**Work to complete**
Report each line of the material below where the word "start" can be found.

[[ Input data open ]]

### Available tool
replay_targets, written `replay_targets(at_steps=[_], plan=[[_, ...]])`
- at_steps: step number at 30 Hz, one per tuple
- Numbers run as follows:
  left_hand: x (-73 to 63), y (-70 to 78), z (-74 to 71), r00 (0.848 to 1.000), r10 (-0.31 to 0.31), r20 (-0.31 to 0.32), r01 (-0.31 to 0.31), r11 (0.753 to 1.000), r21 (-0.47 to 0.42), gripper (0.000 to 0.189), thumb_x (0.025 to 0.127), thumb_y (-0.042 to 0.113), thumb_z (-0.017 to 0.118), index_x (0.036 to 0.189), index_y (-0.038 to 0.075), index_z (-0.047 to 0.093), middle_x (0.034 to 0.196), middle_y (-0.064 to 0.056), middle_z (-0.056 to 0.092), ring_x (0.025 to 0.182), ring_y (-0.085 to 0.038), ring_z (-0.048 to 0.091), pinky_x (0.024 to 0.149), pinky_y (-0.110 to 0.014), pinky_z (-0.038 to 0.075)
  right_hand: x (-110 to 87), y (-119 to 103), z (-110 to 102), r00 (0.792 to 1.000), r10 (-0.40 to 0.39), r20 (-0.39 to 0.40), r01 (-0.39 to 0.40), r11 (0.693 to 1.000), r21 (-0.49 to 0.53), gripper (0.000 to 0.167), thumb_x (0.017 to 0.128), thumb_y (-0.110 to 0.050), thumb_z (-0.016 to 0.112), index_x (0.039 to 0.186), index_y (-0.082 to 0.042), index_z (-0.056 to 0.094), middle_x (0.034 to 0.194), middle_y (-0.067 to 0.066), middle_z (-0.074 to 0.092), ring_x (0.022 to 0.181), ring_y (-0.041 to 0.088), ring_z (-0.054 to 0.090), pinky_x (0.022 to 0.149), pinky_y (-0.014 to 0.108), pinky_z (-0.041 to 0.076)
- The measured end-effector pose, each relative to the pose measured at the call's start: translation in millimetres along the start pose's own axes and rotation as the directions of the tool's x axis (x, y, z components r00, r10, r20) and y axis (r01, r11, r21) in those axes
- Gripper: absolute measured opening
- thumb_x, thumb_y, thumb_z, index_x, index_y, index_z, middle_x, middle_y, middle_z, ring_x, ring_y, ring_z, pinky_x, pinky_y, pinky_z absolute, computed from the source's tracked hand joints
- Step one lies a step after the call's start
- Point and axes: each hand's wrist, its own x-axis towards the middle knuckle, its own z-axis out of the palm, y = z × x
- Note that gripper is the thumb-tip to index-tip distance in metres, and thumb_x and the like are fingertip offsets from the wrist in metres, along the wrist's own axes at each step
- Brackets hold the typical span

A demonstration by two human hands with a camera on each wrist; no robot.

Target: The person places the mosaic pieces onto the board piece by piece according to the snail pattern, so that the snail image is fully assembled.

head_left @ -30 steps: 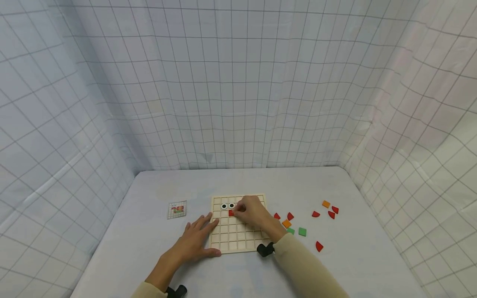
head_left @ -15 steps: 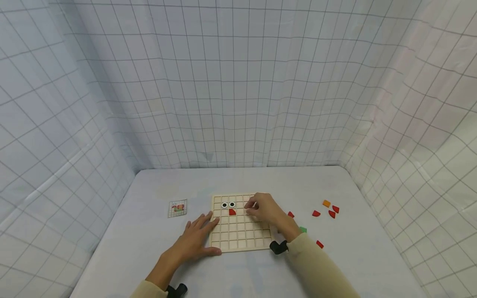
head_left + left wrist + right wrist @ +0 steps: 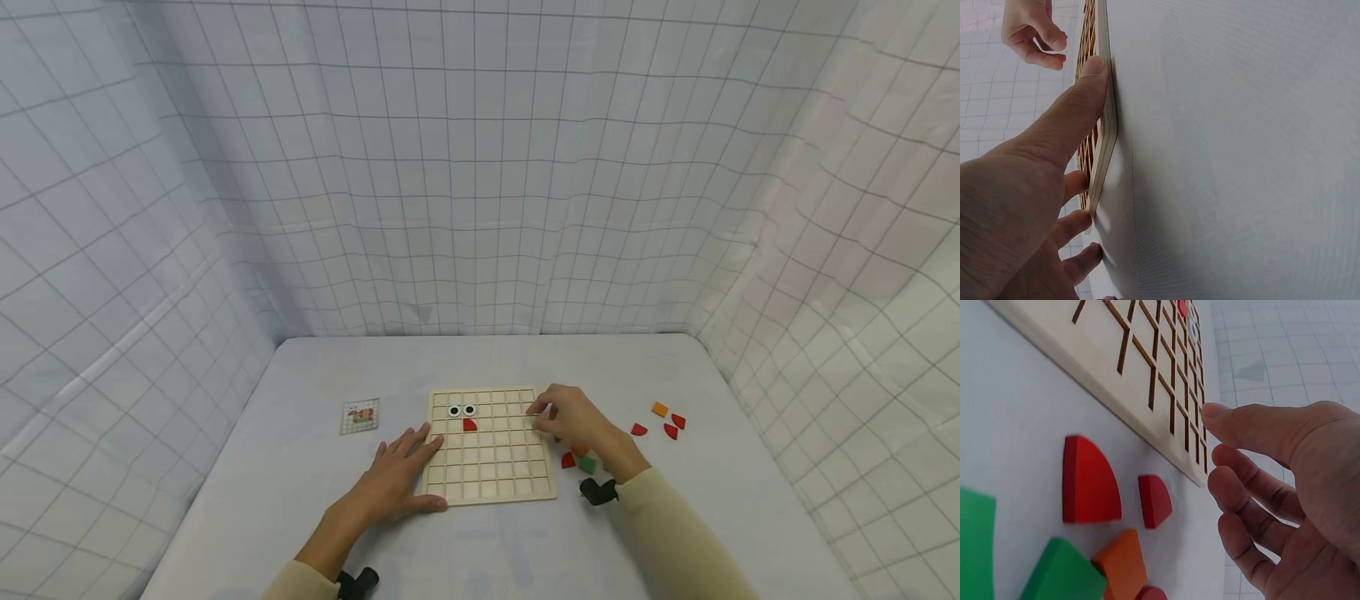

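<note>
White grid-lined curtains (image 3: 480, 183) on three sides, pale table (image 3: 262, 467).

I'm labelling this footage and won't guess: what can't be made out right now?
Head: fine detail on the printed card, too small.
Head: part of the orange piece, behind the right hand.
Left wrist: part of the board, behind the left hand.
Right wrist: the leftmost green piece, cut off by the left edge.

Red, orange and green on my feed
I make out a cream gridded wooden board (image 3: 491, 473), black-and-white eye discs (image 3: 453, 411), red quarter-circle pieces (image 3: 1092, 484), orange square tiles (image 3: 660, 409), green blocks (image 3: 1063, 575), a grid-lined picture card (image 3: 361, 416), beige sleeves (image 3: 678, 533) and a white curtain (image 3: 480, 183) checked with thin grey lines
</note>
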Motion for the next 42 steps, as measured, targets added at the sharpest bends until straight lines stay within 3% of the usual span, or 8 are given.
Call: replay_targets(at_steps=[9,22,42], plan=[[-0.5,0.7,-0.5,1.0,-0.006,-0.001,0.006,1.0,-0.003,0.11,0.087,0.056,0.101,0.176,0.014,0.053,0.192,-0.018,0.035,0.176,-0.055,0.032,0.137,-0.087,0.024,-12.4,19.3,-22.1,0.994,0.09,0.063,-0.09,0.996,-0.008,0.022,0.103,-0.014,0.09,0.125,-0.014,0.089,0.118,0.001,0.076,0.092,0.012,0.064,0.073,0.024,0.059],[-1.4,3.3,-3.1,1.0,-0.006,0.004,0.006,1.0,-0.006,0.111,0.086,0.056,0.101,0.177,0.014,0.052,0.192,-0.019,0.035,0.176,-0.055,0.032,0.137,-0.088,0.023,-25.0,39.1,-29.5,0.989,0.082,0.124,-0.084,0.996,0.007,0.024,0.101,-0.02,0.093,0.125,-0.02,0.091,0.119,-0.004,0.078,0.095,0.012,0.06,0.078,0.024,0.055],[-1.8,3.9,-3.4,1.0,-0.012,0.008,0.012,1.0,-0.003,0.112,0.086,0.056,0.101,0.177,0.014,0.052,0.192,-0.018,0.035,0.177,-0.054,0.032,0.138,-0.087,0.023,-25.7,44.6,-22.7,0.991,0.072,0.108,-0.077,0.996,0.036,0.017,0.104,-0.015,0.09,0.12,-0.018,0.092,0.114,-0.002,0.075,0.091,0.014,0.058,0.074,0.023,0.053]])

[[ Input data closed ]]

**Written response**
- The measured end-effector pose, each relative to the pose measured at the call's start: translation in millimetres along the start pose's own axes and rotation as the directions of the tool's x axis (x, y, z components r00, r10, r20) and y axis (r01, r11, r21) in those axes
- Step one lies a step after the call's start

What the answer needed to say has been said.